В гараже было на самом деле чисто. Диванчик застелен пледом, подушка с шелковой цветастой наволочкой, в углу то ли маленький столик, то ли тумбочка и… никаких следов машины.
– Машину-то у меня угнали еще лет семь тому назад. Да, – пожаловался Аникеев, будто подслушав мысли Фомы. – А вот здесь твой братец и жил…
– Как… как это здесь? – разволновался Фома.
– Да как… Каком кверху! Ты чего не разливаешь-то? Вот ведь я поставил стопки. Здесь он жил… Не всегда, конечно, когда с очередной бабой не уживался… А он отчего-то никогда ни с одной бабой ужиться не мог. Такой прям нежный был, не приведи господь. Я вон со своей уже сколько мучаюсь, а ведь ничего, терплю. А он нет, чуть что не так, и ко мне в гараж. Гордый был. Давай помянем. А тебе нельзя, ты за рулем. Ну да я один.
Фома терпеливо ждал, пока мужичок выпьет, потом тщательно закусит все это дело порезанной колбаской и настроится на продолжение разговора.
– Мы с Назаркой-то и подружились через этот гараж. Мужики у нас на работе болтают про комнатку-то эту, сами здесь не раз пили, ну и ему, видать, болтанули. Вот он и прицепился – пусти да пусти жить. Тебе же, говорит, удобнее. Сам дома спишь, а я в гараже. И уж точно знаешь, что никакая холера сюда не сунется. Я пустил, конечно, мне не жалко. А только потом подумал – а какого хрена ко мне кто залезет, машину-то все равно уже сперли! А только Назару ничего не говорил, пусть живет, ежли негде больше. А вот ты мне скажи… как тебя?
– Фома.
– Вот и скажи мне, Фома, чего ж ты брату-то не помог? Не дело ж это, чтоб человек без угла проживал.
– Да я… Дурак был. Вот теперь каюсь… А у брата были вещи какие-нибудь, может, письма, записки?
– Думаешь, он деньги запрятал? Не было у него денег, он мне сам говорил.
– Мне не нужны его деньги, мне… ну, может, письма, я не знаю…
– А ты налей, пока я вспоминать буду, – распорядился Аникеев.
Фома щедро налил водки в стопку и пододвинул хозяину гаража. Борис опрокинул в себя стопочку, на короткий миг перекосился, выдохнул и сообщил:
– Вон в том столе посмотри. Там у него валялись какие-то бумажки. Мне-то некогда у него по ящикам рыться, а тебе если что надо – забирай. Как-никак ты – родная кровь… Хоть и хреновая!

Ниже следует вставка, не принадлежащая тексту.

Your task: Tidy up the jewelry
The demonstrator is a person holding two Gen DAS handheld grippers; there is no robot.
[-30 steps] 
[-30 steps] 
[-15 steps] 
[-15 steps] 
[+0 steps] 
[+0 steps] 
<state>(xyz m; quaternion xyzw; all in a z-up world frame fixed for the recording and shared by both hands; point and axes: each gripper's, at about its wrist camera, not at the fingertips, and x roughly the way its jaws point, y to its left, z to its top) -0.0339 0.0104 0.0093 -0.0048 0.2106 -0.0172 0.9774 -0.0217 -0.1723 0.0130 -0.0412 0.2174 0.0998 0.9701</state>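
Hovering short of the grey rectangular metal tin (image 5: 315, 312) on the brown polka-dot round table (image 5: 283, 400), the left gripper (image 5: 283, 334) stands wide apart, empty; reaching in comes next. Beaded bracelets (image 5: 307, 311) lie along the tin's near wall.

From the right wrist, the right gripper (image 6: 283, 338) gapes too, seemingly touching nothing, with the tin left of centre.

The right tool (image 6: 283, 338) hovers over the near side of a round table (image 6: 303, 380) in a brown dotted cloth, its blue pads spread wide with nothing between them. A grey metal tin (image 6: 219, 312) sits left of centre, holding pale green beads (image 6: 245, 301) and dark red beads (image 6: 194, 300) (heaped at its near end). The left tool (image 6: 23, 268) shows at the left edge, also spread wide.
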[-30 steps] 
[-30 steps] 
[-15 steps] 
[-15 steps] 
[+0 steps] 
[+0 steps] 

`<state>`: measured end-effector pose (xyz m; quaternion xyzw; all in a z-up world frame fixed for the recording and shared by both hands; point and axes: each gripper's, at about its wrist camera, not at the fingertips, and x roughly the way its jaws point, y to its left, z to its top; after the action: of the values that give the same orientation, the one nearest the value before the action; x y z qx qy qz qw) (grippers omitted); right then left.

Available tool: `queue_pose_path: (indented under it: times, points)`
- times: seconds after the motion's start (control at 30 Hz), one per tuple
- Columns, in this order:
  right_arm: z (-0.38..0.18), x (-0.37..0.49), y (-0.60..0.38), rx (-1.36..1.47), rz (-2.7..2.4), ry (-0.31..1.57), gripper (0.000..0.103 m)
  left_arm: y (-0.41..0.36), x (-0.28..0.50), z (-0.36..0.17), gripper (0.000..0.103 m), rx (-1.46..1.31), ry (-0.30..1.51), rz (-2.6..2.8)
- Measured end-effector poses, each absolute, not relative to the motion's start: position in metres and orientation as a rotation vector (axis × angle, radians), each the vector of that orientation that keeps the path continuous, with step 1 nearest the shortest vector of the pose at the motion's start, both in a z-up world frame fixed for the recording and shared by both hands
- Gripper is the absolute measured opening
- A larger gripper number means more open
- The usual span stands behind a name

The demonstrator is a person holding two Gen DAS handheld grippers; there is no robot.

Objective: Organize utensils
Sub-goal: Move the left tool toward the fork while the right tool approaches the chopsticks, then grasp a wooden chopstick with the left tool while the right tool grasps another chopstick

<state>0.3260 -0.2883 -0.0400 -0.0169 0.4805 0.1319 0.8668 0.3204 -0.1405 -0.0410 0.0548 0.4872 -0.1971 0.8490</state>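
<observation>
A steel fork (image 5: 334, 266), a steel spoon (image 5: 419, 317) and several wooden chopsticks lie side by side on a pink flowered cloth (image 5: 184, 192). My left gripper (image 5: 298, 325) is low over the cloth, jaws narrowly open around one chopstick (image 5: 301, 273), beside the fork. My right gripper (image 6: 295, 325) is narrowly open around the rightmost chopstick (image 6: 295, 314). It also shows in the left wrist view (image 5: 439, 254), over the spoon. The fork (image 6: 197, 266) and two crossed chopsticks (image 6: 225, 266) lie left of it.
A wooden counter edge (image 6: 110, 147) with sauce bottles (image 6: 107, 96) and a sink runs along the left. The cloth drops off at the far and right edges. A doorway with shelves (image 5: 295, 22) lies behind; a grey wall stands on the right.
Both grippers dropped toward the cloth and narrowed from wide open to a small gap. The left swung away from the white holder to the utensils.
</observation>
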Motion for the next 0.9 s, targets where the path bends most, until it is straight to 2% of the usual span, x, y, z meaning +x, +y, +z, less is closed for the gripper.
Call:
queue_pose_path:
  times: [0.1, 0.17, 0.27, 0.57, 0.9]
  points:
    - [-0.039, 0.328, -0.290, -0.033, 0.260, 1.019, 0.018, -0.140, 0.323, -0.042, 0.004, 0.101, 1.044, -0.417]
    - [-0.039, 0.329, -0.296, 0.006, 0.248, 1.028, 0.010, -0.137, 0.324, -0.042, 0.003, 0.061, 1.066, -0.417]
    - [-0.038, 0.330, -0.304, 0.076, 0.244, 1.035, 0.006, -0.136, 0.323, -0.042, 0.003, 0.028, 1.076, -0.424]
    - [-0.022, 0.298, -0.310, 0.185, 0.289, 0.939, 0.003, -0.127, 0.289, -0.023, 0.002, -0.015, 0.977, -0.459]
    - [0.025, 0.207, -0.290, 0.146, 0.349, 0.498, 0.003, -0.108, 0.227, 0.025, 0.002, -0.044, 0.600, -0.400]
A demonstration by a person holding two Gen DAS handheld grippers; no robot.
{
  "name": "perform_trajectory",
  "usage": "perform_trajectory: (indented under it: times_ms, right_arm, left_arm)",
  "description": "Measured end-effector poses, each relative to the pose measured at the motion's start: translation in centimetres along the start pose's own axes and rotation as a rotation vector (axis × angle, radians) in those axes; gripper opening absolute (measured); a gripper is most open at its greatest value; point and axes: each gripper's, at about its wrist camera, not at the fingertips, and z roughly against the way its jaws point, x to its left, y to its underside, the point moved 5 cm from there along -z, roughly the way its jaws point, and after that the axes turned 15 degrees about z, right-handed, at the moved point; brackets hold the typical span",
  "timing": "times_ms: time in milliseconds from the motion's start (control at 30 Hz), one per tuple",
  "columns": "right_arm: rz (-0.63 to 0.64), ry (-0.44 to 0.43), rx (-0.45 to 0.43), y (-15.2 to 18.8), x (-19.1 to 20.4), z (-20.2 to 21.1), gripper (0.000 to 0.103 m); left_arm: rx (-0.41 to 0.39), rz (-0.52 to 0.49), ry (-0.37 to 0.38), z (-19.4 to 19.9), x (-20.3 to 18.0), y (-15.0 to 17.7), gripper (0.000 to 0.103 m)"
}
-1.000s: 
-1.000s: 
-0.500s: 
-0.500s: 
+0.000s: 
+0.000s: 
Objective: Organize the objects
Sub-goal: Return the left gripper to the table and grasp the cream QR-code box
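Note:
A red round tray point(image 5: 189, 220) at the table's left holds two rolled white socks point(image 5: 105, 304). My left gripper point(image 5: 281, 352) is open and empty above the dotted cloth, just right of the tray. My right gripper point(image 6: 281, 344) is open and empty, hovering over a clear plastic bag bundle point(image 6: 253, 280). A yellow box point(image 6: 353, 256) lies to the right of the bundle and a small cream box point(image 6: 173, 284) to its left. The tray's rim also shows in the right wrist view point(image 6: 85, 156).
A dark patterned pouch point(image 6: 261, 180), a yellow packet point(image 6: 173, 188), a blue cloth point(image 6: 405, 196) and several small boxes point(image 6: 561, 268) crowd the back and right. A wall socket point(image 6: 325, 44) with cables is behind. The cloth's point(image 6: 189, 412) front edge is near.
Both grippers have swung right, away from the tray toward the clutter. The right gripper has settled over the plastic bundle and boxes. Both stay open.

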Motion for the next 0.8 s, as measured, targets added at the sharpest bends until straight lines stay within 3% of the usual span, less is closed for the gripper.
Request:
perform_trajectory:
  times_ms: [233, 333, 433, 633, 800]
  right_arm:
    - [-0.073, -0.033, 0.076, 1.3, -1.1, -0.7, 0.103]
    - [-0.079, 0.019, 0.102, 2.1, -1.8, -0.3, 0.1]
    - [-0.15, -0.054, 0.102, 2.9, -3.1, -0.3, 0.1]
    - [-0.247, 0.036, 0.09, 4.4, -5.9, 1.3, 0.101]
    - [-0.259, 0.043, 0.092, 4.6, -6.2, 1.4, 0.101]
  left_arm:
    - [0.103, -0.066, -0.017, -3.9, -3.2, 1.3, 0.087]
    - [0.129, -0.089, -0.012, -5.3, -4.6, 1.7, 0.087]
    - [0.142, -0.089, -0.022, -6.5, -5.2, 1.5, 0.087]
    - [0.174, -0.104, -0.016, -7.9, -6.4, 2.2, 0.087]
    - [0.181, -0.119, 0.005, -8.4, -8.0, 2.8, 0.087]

Фомка залез в столик. На верхней полочке аккуратно стояли банки с солью, с сахаром и, кажется, еще с какой-то крупой. Тут же находились красная пачка чая и кружки с чайными ложками. На нижней же полке лежал обыкновенный детский портфель, с которым детишки ходят в школу. Портфель был тоненький и ужасно потрепанный.